[Opening Data extract section]

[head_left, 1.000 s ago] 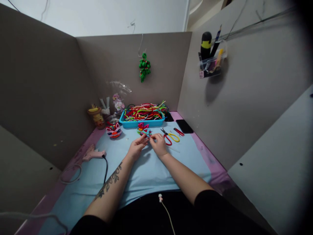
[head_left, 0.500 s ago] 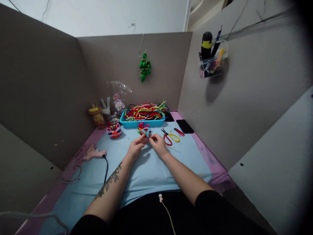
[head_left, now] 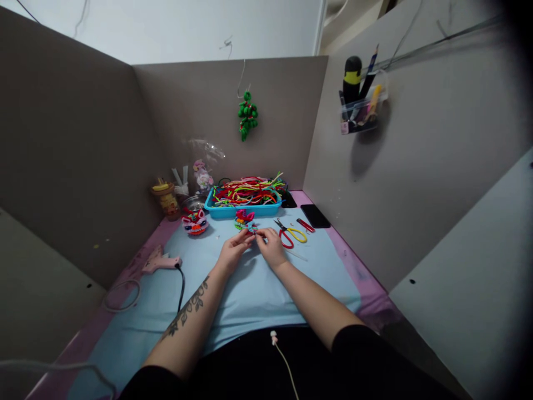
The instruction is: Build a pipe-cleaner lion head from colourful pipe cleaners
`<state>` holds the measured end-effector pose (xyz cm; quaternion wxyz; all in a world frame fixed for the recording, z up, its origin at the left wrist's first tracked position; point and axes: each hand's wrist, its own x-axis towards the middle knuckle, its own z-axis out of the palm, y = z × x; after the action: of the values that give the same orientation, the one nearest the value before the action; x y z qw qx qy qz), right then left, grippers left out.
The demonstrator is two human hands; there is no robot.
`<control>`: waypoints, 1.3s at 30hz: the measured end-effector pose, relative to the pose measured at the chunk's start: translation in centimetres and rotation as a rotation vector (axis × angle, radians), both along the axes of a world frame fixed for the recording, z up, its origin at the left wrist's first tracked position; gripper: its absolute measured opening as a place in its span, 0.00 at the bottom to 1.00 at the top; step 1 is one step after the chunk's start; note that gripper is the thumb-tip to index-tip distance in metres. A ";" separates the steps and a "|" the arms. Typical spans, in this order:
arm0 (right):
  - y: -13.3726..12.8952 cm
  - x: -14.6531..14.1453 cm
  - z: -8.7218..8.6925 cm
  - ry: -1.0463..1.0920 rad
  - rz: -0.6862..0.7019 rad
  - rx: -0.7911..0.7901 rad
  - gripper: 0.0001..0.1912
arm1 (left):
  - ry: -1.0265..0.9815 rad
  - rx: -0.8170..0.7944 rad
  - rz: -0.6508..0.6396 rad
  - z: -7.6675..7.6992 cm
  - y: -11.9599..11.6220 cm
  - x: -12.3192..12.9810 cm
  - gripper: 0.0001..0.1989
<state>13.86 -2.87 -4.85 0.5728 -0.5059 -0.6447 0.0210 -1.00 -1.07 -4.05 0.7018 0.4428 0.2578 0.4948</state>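
Near the middle of the blue-covered table my left hand and my right hand meet, both with fingers pinched. Between their fingertips is a small turquoise pipe-cleaner piece, its lower part hidden by the fingers. Just behind it sits a pink, orange and green fuzzy pipe-cleaner figure; whether the two are joined I cannot tell. To the left stands a red, pink and orange pipe-cleaner animal head. Pliers with one red and one yellow handle lie right of my right hand.
A blue tray heaped with coloured pipe cleaners stands at the back. At left lies a pink glue gun with a black cord, near a brown cup. A phone and red cutter lie right. Grey partitions enclose the table.
The turquoise piece has turned and dropped slightly between my fingers, so less of it shows. My right fingers have shifted a little; the other things stay put.
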 end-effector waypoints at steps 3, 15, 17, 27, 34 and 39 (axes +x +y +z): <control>0.0 0.0 0.0 -0.014 0.011 -0.018 0.08 | 0.043 0.030 0.003 -0.2 0.1 0.0 0.27; 0.2 -0.1 -0.2 -0.011 -0.027 -0.075 0.03 | 0.212 0.104 0.059 0.5 -0.3 -0.2 0.25; 0.3 0.1 -0.2 -0.031 -0.028 -0.070 0.03 | 0.273 0.174 0.098 0.4 -0.3 -0.2 0.23; 0.1 0.3 0.0 -0.061 -0.024 -0.023 0.02 | 0.334 0.331 0.150 0.7 -0.8 -0.1 0.20; 0.1 0.3 -0.2 -0.090 -0.049 -0.020 0.04 | 0.452 0.407 0.190 0.5 -1.2 -0.3 0.19; 0.3 0.5 -0.5 -0.068 -0.081 -0.008 0.05 | 0.511 0.479 0.224 0.2 -1.1 -0.4 0.19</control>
<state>14.36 -2.52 -5.40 0.5489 -0.5343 -0.6426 -0.0171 -1.36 -2.17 -3.81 0.4327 0.6730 0.3485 0.4882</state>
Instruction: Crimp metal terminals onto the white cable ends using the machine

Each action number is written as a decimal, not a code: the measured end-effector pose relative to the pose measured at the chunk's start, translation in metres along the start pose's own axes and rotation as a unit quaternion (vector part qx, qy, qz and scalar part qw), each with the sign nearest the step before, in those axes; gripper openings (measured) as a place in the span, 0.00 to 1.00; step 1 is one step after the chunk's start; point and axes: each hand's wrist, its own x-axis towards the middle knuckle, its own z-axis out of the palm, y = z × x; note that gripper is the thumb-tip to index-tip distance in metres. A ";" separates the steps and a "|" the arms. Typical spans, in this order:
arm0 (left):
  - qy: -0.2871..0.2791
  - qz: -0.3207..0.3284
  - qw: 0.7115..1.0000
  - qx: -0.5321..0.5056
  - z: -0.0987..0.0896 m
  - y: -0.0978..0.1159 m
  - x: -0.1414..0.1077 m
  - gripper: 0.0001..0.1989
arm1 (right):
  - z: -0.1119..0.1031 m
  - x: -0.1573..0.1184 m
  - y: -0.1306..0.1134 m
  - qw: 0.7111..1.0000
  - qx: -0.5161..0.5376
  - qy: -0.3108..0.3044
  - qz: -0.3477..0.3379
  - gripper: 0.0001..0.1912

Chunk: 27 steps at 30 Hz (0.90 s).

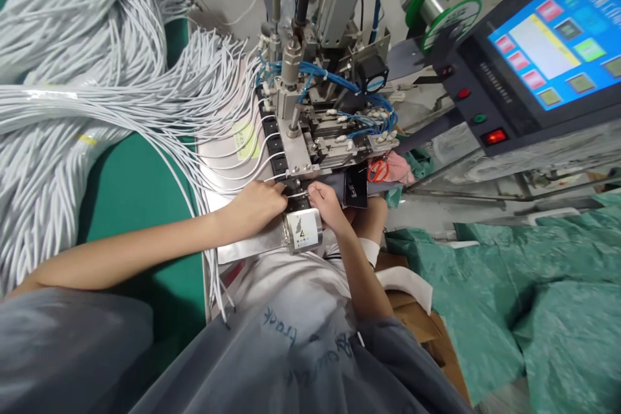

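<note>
A short stretch of white cable (pixel 297 194) shows between my two hands, at the near end of a row of black clamp blocks (pixel 275 144). My left hand (pixel 257 208) is closed over the cable on the left side of the blocks; its fingertips are partly hidden. On the other side, the thumb and fingers of my right hand (pixel 328 206) pinch together at the cable's tip. Just below them sits a round metal part with a white label (pixel 305 228). Several more white cables lie in the blocks, leading in from the left.
Big bundles of white cable (pixel 97 26) cover the green table (pixel 179 233) at left. A soldering-type machine (pixel 295 90) with blue hoses stands ahead. On the right are a wire spool (pixel 431 8), a touchscreen panel (pixel 553 45), orange-handled scissors (pixel 378 170) and green sacking (pixel 485 297).
</note>
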 end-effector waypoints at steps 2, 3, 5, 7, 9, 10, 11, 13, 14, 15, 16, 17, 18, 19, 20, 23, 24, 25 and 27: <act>-0.010 -0.020 1.000 0.002 -0.003 0.000 -0.001 0.08 | -0.002 -0.010 -0.007 0.997 -0.022 0.068 -0.025 0.13; -0.011 -0.033 0.999 0.007 -0.004 0.000 -0.001 0.08 | -0.001 -0.018 -0.011 0.991 -0.045 0.118 -0.048 0.12; -0.008 -0.074 0.997 0.024 -0.005 -0.002 -0.001 0.11 | 0.006 -0.040 -0.021 0.961 -0.118 0.221 -0.120 0.10; -0.002 -0.113 0.993 0.040 -0.004 -0.006 0.000 0.12 | 0.022 -0.065 -0.031 0.950 -0.152 0.208 -0.178 0.08; 0.001 -0.129 0.991 0.045 -0.002 -0.009 0.000 0.13 | 0.048 -0.088 -0.035 0.964 -0.164 0.066 -0.200 0.07; 0.002 -0.129 0.991 0.043 -0.002 -0.011 0.000 0.13 | 0.064 -0.096 -0.035 0.968 -0.158 -0.019 -0.196 0.07; 0.005 -0.129 0.991 0.040 -0.001 -0.012 0.000 0.13 | 0.079 -0.102 -0.034 0.966 -0.157 -0.088 -0.184 0.07; 0.012 -0.129 0.991 0.037 -0.001 -0.013 0.001 0.13 | 0.107 -0.107 -0.027 0.960 -0.173 -0.159 -0.154 0.05; 0.014 -0.130 0.991 0.036 -0.001 -0.013 0.001 0.13 | 0.118 -0.106 -0.024 0.957 -0.187 -0.170 -0.141 0.06; 0.016 -0.130 0.991 0.036 0.000 -0.013 0.002 0.13 | 0.127 -0.105 -0.021 0.954 -0.205 -0.174 -0.130 0.08; 0.018 -0.130 0.991 0.035 0.000 -0.013 0.003 0.13 | 0.134 -0.102 -0.020 0.950 -0.227 -0.176 -0.125 0.10; 0.020 -0.130 0.991 0.034 0.001 -0.013 0.004 0.13 | 0.138 -0.100 -0.020 0.943 -0.253 -0.179 -0.122 0.11; 0.022 -0.128 0.991 0.033 0.002 -0.013 0.004 0.13 | 0.141 -0.097 -0.022 0.933 -0.284 -0.185 -0.120 0.11; 0.025 -0.126 0.991 0.033 0.003 -0.013 0.005 0.13 | 0.143 -0.095 -0.025 0.921 -0.317 -0.192 -0.120 0.11; 0.028 -0.124 0.991 0.033 0.004 -0.013 0.005 0.13 | 0.144 -0.093 -0.029 0.907 -0.352 -0.197 -0.119 0.11; 0.042 -0.121 0.991 0.040 0.006 -0.011 0.003 0.14 | 0.147 -0.091 -0.045 0.865 -0.441 -0.206 -0.122 0.13; 0.051 -0.119 0.991 0.043 0.006 -0.011 0.002 0.14 | 0.148 -0.091 -0.050 0.854 -0.460 -0.211 -0.125 0.13; 0.058 -0.118 0.990 0.045 0.006 -0.010 0.002 0.14 | 0.149 -0.091 -0.053 0.844 -0.474 -0.217 -0.128 0.12; 0.071 -0.116 0.990 0.044 0.005 -0.009 0.001 0.13 | 0.150 -0.092 -0.057 0.832 -0.487 -0.229 -0.132 0.12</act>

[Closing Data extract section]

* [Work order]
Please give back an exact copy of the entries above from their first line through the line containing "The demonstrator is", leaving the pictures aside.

* [Exercise answer]
[head_left, 1.000 s ago] 
[head_left, 0.500 s ago] 
[head_left, now] 
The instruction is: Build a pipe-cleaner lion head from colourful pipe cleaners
`<state>` holds the measured end-effector pose (xyz cm; quaternion wxyz; all in a world frame fixed for the recording, z up, its origin at the left wrist's first tracked position; point and axes: each hand's wrist, its own x-axis towards the middle knuckle, its own z-axis out of the palm, y = z × x; after the action: of the values that give the same orientation, the one nearest the value before the action; x y z qw qx qy qz), right then left, grippers left out.
The demonstrator is two human hands; there is no robot.

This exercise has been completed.